Relievers(8): Wade Davis, Kelvin Herrera, Ryan Madson, Franklin Morales, Danny Duffy, Luke Hochevar, Chris Young, Greg Holland

Speaking of, the bullpen is still a strong suit for this Kansas City team but not quite the monster it was last year. Greg Holland has fallen from grace and it was announced earlier today that Wade Davis is the closer going forward while Holland’s role on the team is to be determined. It also came to light that Holland has been dealing with an elbow issue since the All-Star break and isn’t reliable enough to close games for Kansas City. I’m not shocked to learn Holland was hurt, as I have suspected it most of this year, but this puts a giant question mark into the playoff roster. Can Holland be relied on to perform in any close game, even if that means coming in as early as the 6th inning? Or is he past the point of being trusted in such a situation and be completely left off the roster? I really don’t have an answer to this, but I also know manager Ned Yost is a loyal person and might keep Holland around for that reason only. The other options would be to leave him off while adding Paulo Orlando to the team, trusting that a 7-man bullpen is good enough in the ALDS, or you add young pitcher Miguel Almonte to the pen. Almonte has been a mixed bag so far in September and probably isn’t ready for the big stage, but he does have electric stuff and if used in the proper situation could be a viable option. IF Holland is left off the roster, Orlando very well could be the one given the nod.

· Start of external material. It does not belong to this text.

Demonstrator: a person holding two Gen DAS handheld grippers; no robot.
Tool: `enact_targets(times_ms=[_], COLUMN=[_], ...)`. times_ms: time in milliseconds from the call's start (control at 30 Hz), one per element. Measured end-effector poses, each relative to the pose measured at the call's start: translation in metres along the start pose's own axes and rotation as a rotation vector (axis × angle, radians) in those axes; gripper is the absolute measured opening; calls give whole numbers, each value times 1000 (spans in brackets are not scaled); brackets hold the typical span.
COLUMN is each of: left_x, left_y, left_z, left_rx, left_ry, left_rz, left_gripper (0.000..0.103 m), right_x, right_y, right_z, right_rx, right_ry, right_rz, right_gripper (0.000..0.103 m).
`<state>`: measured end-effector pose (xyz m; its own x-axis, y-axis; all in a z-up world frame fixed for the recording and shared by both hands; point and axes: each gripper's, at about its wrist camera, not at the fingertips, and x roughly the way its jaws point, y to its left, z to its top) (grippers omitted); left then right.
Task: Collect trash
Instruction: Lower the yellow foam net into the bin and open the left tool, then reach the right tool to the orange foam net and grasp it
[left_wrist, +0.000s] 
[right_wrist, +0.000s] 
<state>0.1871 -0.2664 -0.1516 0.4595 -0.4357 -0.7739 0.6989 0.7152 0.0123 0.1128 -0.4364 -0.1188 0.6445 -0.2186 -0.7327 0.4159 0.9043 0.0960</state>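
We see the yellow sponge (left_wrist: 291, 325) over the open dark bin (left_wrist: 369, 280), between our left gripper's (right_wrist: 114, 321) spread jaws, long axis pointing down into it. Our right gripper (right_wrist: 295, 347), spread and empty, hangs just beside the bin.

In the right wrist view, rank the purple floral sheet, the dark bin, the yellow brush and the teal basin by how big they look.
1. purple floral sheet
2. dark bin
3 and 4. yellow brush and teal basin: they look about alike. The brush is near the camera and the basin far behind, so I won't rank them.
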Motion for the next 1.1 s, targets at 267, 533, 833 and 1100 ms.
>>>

July 03, 2015: Kansas City Royals Manager Ned Yost relieves Kansas City Royals' starting pitcher Jeremy Guthrie (11) in the seventh inning during a Major League Baseball  game between the Minnesota Twins and the Kansas City Royals at Kauffman Stadium in Kansas City. The Royals won in ten innings, 3-2.

The other roster question for the bullpen is whether to go with Chris Young or Jeremy Guthrie as the long reliever. I know there some Royals fan snickering right now for even mentioning Guthrie, but hear me out. Over the weekend I felt like it could be Guthrie, since he was given the starting nod once Duffy was shuffled to the pen and because Chris Young hasn’t been used much over the last couple months. In fact, in August Young didn’t throw more than an inning in any outing, and only appeared in five games during the entire month. Young does have a 2 and a 3 inning outing so far in September, but I would imagine his arm isn’t stretched out like it normally would be. Plus, I couldn’t imagine Young, an extreme fly ball pitcher, to see any action in Toronto, New York, or even Arlington or Houston’s ballparks. Those ballparks are pretty much all hitter’s parks, or in other words a nightmare for a guy who gives up lots of fly balls. So the only action Young would see would probably be at Kauffman Stadium and that cuts down how often you could use him. But then Guthrie looked atrocious on Tuesday night against Seattle and pretty much assured that he would be left off of any and all playoff rosters. Great guy, but Guthrie has had an awful season that isn’t getting better. So Young gets the nod over Guthrie, but hopefully there won’t be much of a need for him come October.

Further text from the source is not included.